» **GOAL OF THE EXERCISE**
Write out all the data verbatim. Skip images.

+++ RECORDED INFORMATION

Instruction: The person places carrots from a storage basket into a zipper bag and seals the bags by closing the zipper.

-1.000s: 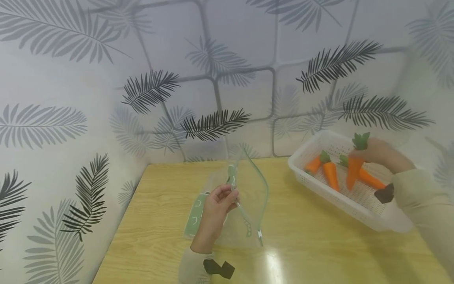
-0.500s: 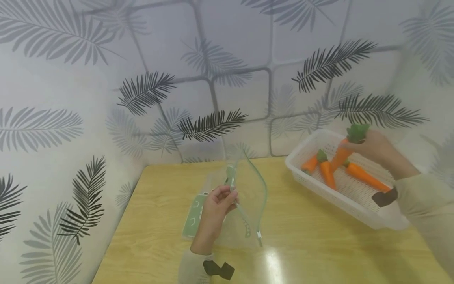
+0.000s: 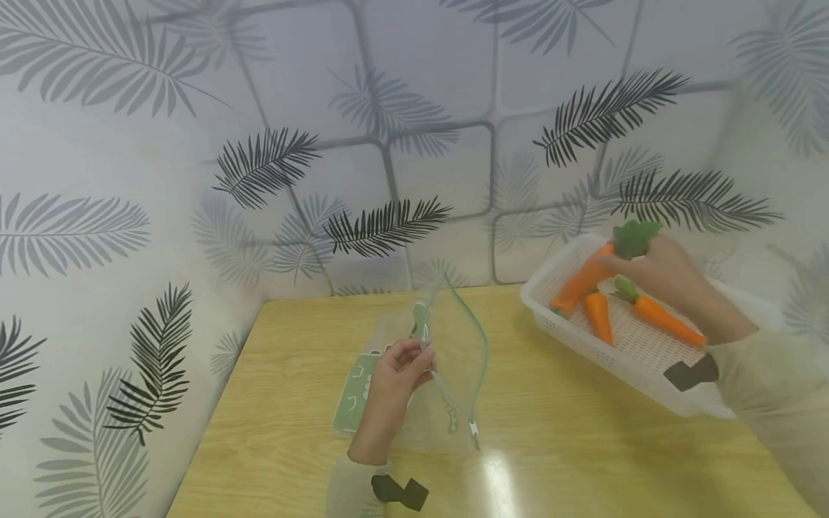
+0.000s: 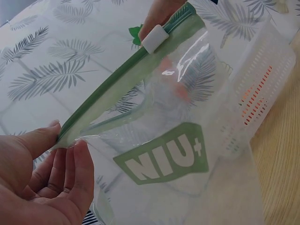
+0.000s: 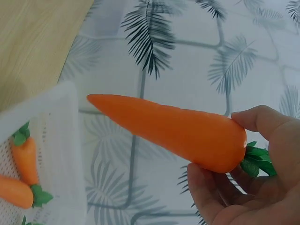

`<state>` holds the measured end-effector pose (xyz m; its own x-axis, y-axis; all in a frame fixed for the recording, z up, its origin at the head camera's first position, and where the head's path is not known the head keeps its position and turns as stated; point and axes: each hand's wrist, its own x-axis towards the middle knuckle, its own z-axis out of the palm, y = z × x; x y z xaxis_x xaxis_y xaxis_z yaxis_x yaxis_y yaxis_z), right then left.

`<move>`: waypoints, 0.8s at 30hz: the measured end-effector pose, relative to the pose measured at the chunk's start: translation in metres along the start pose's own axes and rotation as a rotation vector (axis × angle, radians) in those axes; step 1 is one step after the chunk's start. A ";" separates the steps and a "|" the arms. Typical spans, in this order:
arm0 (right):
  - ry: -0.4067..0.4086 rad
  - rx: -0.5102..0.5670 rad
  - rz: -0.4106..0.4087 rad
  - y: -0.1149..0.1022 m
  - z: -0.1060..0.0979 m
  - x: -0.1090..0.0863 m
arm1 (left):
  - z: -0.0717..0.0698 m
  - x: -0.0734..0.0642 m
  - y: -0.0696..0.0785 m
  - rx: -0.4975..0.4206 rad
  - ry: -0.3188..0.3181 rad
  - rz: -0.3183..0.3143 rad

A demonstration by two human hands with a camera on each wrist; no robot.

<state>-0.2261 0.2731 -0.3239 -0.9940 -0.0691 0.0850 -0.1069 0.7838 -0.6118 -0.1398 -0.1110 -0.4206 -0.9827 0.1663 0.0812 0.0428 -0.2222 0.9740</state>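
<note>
Well left of the white basket [image 3: 615, 363], a clear zip bag [image 4: 161, 154] is held over the wooden table [image 3: 272, 403]; one of its green patches reads "NIU+". The left hand [image 3: 391, 385] is at this bag, with thumb and fingers pinching one side of its top edge. Toward the basket, the other side, lined with a green zip [image 3: 482, 338], bows outward, so the bag's mouth is parted. A white slider [image 3: 473, 428] sits near the zip's lower end. A light, steady pinch would likely serve best, since pulling the edge taut could draw the two sides together.

Above the basket's left part, an orange carrot [image 5: 173, 131] slants with its narrow end leftward and down. Beneath it, inside the basket, lie a second carrot [image 3: 599, 319] and, farther right, a third carrot [image 3: 670, 321]; another seems partly hidden behind the raised one.

Reaching over the basket from its right side, the right hand [image 3: 676, 280] grasps the raised carrot by its thick end, thumb opposite fingers, close to the green leaves [image 5: 258, 159]. That grip looks secure and leaves the tip free. Good handling probably means keeping the tip above the basket's rim and turning the narrow end foremost.
</note>
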 end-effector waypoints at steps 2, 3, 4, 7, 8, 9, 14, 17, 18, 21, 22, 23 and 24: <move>0.010 0.020 -0.020 -0.007 0.002 -0.003 | 0.000 0.000 0.000 -0.002 -0.004 0.002; 0.008 0.033 -0.024 -0.009 0.003 -0.005 | 0.000 0.000 0.000 -0.004 -0.003 0.003; 0.006 0.044 -0.033 -0.012 0.004 -0.006 | 0.000 0.000 0.000 -0.005 -0.003 0.005; -0.009 0.102 -0.056 -0.021 0.007 -0.012 | 0.001 0.000 -0.001 -0.006 -0.001 0.005; -0.013 0.121 -0.063 -0.024 0.007 -0.014 | 0.001 0.000 -0.001 -0.004 0.000 0.005; -0.018 0.141 -0.070 -0.028 0.008 -0.017 | 0.001 0.001 -0.001 -0.003 0.001 0.004; -0.011 0.186 -0.125 -0.049 0.013 -0.031 | 0.001 0.001 -0.001 -0.007 0.002 -0.004; -0.033 0.174 -0.150 -0.057 0.018 -0.038 | 0.002 0.001 -0.001 -0.009 -0.002 -0.002; -0.036 0.167 -0.170 -0.059 0.019 -0.040 | 0.002 0.001 -0.001 -0.009 -0.002 -0.002; -0.067 0.184 -0.232 -0.066 0.024 -0.047 | 0.002 0.001 -0.001 -0.008 0.000 0.001; -0.073 0.197 -0.251 -0.069 0.026 -0.049 | 0.002 0.002 -0.001 -0.006 0.005 -0.002; -0.072 0.204 -0.267 -0.072 0.029 -0.051 | 0.002 0.002 -0.001 -0.004 0.009 -0.003; -0.073 0.216 -0.275 -0.074 0.031 -0.053 | 0.003 0.002 -0.002 -0.004 0.013 -0.005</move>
<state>-0.1666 0.1993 -0.3072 -0.9258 -0.3090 0.2179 -0.3652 0.5815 -0.7270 -0.1413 -0.1078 -0.4215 -0.9852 0.1553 0.0732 0.0368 -0.2257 0.9735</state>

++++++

» **TASK OUTPUT**
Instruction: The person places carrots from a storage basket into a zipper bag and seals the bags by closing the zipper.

-1.000s: 
-0.500s: 
+0.000s: 
+0.000s: 
+0.000s: 

`<state>` holds the measured end-effector pose (xyz m; its own x-axis, y-axis; all in a frame fixed for the recording, z up, its origin at the head camera's first position, and where the head's path is not known the head keeps its position and turns as stated; point and axes: each hand's wrist, its own x-axis towards the middle knuckle, its own z-axis out of the palm, y = z × x; x y z xaxis_x xaxis_y xaxis_z yaxis_x yaxis_y yaxis_z), right then left.

`<move>`: waypoints, 0.8s at 30hz: the measured end-effector pose, relative to the pose measured at the chunk's start: translation in metres along the start pose's own axes and rotation as a rotation vector (axis × angle, radians) in those axes; step 1 is one step after the chunk's start. A ";" separates the steps and a "|" the arms. Typical spans, in this order:
arm0 (right):
  - ry: -0.4067..0.4086 rad
  - rx: -0.5102..0.5670 rad
  - rz: -0.4106..0.4087 rad
  - y: -0.1149..0.1022 m
  - z: -0.1060..0.0979 m
  - x: -0.1090..0.0863 m
arm1 (left):
  - z: -0.0717..0.0698 m
  - x: -0.0734..0.0642 m
  - y: -0.0696..0.0785 m
  - rx: -0.4975..0.4206 rad
  - ry: -0.3188..0.3181 rad
  - rz: -0.3183..0.3143 rad

A demonstration by two human hands with a camera on each wrist; no robot.

<state>-0.2261 0.2731 -0.3239 -0.9940 -0.0691 0.0850 -0.1069 0.7838 -0.6118 -0.1398 -0.1110 -0.4206 -0.9827 0.1663 0.0812 0.0428 -0.2222 0.9740</state>
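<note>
Well left of the white basket [image 3: 615, 363], a clear zip bag [image 4: 161, 154] is held over the wooden table [image 3: 272, 403]; one of its green patches reads "NIU+". The left hand [image 3: 391, 385] is at this bag, with thumb and fingers pinching one side of its top edge. Toward the basket, the other side, lined with a green zip [image 3: 482, 338], bows outward, so the bag's mouth is parted. A white slider [image 3: 473, 428] sits near the zip's lower end. A light, steady pinch would likely serve best, since pulling the edge taut could draw the two sides together.

Above the basket's left part, an orange carrot [image 5: 173, 131] slants with its narrow end leftward and down. Beneath it, inside the basket, lie a second carrot [image 3: 599, 319] and, farther right, a third carrot [image 3: 670, 321]; another seems partly hidden behind the raised one.

Reaching over the basket from its right side, the right hand [image 3: 676, 280] grasps the raised carrot by its thick end, thumb opposite fingers, close to the green leaves [image 5: 258, 159]. That grip looks secure and leaves the tip free. Good handling probably means keeping the tip above the basket's rim and turning the narrow end foremost.
</note>
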 end-effector waypoints at steps 2, 3, 4, 7, 8, 9, 14, 17, 18, 21, 22, 23 and 24: <move>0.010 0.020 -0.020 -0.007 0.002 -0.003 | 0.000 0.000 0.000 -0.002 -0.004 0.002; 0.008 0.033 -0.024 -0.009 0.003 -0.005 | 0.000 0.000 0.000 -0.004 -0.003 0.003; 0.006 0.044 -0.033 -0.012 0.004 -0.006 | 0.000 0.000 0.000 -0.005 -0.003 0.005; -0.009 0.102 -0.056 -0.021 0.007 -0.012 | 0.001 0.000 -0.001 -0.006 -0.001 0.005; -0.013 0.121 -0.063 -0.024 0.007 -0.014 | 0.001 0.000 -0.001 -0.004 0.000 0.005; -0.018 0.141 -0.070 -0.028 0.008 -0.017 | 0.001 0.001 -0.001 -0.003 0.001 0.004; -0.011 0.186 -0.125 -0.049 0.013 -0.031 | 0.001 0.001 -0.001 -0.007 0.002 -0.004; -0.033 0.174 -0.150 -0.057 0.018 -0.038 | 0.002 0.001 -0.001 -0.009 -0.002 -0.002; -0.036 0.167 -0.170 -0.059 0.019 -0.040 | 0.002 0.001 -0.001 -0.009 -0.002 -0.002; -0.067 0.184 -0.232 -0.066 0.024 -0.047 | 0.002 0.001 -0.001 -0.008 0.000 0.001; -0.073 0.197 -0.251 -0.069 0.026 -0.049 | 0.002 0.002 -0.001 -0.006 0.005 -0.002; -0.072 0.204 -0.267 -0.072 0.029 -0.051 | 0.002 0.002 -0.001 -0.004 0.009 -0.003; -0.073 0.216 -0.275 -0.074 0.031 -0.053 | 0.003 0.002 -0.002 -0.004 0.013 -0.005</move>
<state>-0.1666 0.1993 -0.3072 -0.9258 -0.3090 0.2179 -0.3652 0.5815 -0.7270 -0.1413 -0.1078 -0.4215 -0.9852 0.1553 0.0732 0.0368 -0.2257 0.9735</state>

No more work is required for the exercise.